• What you should do:
Beginning with the first entry, print all the records exactly.

• Materials provided:
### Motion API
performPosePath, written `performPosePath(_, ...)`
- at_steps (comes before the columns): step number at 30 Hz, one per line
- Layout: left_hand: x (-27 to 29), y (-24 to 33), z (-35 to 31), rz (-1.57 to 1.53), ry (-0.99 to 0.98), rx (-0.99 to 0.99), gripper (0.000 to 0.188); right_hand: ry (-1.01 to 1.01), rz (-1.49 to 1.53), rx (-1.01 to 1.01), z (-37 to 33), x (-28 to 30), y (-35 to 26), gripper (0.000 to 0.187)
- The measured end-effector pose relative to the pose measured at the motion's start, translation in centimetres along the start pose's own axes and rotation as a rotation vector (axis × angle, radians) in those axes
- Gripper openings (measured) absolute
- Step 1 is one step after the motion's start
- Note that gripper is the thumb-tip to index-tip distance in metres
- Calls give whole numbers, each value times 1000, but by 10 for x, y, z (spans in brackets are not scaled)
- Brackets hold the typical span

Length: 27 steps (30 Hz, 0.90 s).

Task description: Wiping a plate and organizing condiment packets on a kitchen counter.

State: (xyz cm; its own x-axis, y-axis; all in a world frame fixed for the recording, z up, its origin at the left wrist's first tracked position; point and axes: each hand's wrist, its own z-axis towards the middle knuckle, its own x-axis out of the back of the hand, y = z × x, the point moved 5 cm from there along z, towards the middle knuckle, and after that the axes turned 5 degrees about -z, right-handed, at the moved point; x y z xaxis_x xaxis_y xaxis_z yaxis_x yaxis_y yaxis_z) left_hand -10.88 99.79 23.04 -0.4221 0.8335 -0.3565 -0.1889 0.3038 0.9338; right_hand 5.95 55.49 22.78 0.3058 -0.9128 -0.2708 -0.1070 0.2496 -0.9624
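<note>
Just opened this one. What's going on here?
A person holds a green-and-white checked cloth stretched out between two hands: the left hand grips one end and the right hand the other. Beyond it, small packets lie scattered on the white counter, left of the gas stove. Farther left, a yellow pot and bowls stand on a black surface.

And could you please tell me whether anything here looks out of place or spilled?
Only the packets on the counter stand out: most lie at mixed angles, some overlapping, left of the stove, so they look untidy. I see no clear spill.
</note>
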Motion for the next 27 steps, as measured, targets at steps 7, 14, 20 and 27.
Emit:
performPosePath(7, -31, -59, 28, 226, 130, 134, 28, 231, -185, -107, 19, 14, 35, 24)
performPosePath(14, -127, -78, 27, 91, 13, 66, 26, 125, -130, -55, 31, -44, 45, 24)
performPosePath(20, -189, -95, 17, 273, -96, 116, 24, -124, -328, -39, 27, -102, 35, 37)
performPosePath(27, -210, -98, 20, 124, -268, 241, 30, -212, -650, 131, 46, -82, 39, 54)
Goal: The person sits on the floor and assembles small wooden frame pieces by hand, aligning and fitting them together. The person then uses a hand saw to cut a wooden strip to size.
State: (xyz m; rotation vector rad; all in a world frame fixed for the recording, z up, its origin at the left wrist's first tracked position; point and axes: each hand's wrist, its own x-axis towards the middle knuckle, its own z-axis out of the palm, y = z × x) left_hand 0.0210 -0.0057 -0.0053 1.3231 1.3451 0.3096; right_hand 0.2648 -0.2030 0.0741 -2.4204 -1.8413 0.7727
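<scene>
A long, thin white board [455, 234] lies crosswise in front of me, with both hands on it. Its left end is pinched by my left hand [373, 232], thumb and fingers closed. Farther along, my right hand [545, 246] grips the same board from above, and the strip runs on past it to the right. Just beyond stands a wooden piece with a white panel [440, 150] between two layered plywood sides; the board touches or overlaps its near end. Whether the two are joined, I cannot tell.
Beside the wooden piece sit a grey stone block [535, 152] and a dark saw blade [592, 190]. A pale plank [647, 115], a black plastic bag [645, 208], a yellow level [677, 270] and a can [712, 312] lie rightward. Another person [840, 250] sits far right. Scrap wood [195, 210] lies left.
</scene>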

• Response area:
### Motion API
performPosePath, written `performPosePath(_, ...)`
- at_steps (comes before the columns): step number at 30 Hz, one per line
- Layout: left_hand: x (-27 to 29), y (-24 to 33), z (-35 to 31), rz (-1.57 to 1.53), ry (-0.99 to 0.98), rx (-0.99 to 0.99), gripper (0.000 to 0.188); right_hand: ry (-1.01 to 1.01), rz (-1.49 to 1.53), rx (-1.01 to 1.01), z (-37 to 33), x (-28 to 30), y (-35 to 26), gripper (0.000 to 0.187)
- The measured end-effector pose relative to the pose measured at the motion's start, translation in centimetres along the start pose's own axes and rotation as a rotation vector (axis × angle, radians) in those axes
- Gripper openings (measured) absolute
- Step 1 is one step after the motion's start
- Note that gripper is the thumb-tip to index-tip distance in metres
- Calls give whole numbers, each value times 1000, but by 10 for x, y, z (spans in brackets are not scaled)
- Brackets hold the typical span

Length: 27 steps (30 Hz, 0.90 s).

Task description: Wiping a plate and organizing condiment packets on a kitchen counter.

State: (xyz cm; its own x-axis, y-axis; all in a world frame fixed for the recording, z up, its origin at the left wrist's first tracked position; point and axes: each hand's wrist, its own z-axis towards the middle knuckle, its own x-axis out of the back of the hand, y = z × x, the point moved 5 cm from there along z, towards the middle knuckle, and after that the axes turned 5 degrees about -z, right-handed, at the moved point; x y z xaxis_x xaxis_y xaxis_z yaxis_x yaxis_y yaxis_z) left_hand -10.88 99.79 23.04 -0.4221 0.8335 -0.3565 -0.1889 0.3038 0.9338; right_hand 5.95 55.49 22.78 0.3058 -0.9128 -0.2708 -0.1070 0.2496 -0.9624
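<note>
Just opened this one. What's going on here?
A person holds a green-and-white checked cloth stretched out between two hands: the left hand grips one end and the right hand the other. Beyond it, small packets lie scattered on the white counter, left of the gas stove. Farther left, a yellow pot and bowls stand on a black surface.

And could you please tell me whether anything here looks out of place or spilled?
Only the packets on the counter stand out: most lie at mixed angles, some overlapping, left of the stove, so they look untidy. I see no clear spill.
</note>
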Motion for the next 27 steps, as measured, targets at steps 7, 14, 20 and 27.
Emit:
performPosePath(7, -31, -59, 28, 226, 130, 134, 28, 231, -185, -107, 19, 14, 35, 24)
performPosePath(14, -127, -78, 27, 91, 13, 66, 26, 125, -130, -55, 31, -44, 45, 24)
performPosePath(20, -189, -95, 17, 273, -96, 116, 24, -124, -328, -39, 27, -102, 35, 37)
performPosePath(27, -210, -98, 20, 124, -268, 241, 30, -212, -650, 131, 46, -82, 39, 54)
Goal: The person sits on the floor and assembles small wooden frame pieces by hand, aligning and fitting them together. The person then uses a hand saw to cut a wooden strip to size.
State: (xyz m; rotation vector rad; all in a world frame fixed for the recording, z up, its origin at the left wrist's first tracked position; point and axes: each hand's wrist, its own x-axis towards the middle knuckle, its own z-axis out of the palm, y = z × x) left_hand 0.0210 -0.0057 -0.0053 1.3231 1.3451 0.3096; right_hand 0.2648 -0.2030 0.0741 -2.4204 -1.8413 0.7727
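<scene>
A long, thin white board [455, 234] lies crosswise in front of me, with both hands on it. Its left end is pinched by my left hand [373, 232], thumb and fingers closed. Farther along, my right hand [545, 246] grips the same board from above, and the strip runs on past it to the right. Just beyond stands a wooden piece with a white panel [440, 150] between two layered plywood sides; the board touches or overlaps its near end. Whether the two are joined, I cannot tell.
Beside the wooden piece sit a grey stone block [535, 152] and a dark saw blade [592, 190]. A pale plank [647, 115], a black plastic bag [645, 208], a yellow level [677, 270] and a can [712, 312] lie rightward. Another person [840, 250] sits far right. Scrap wood [195, 210] lies left.
</scene>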

With that, the answer is complete.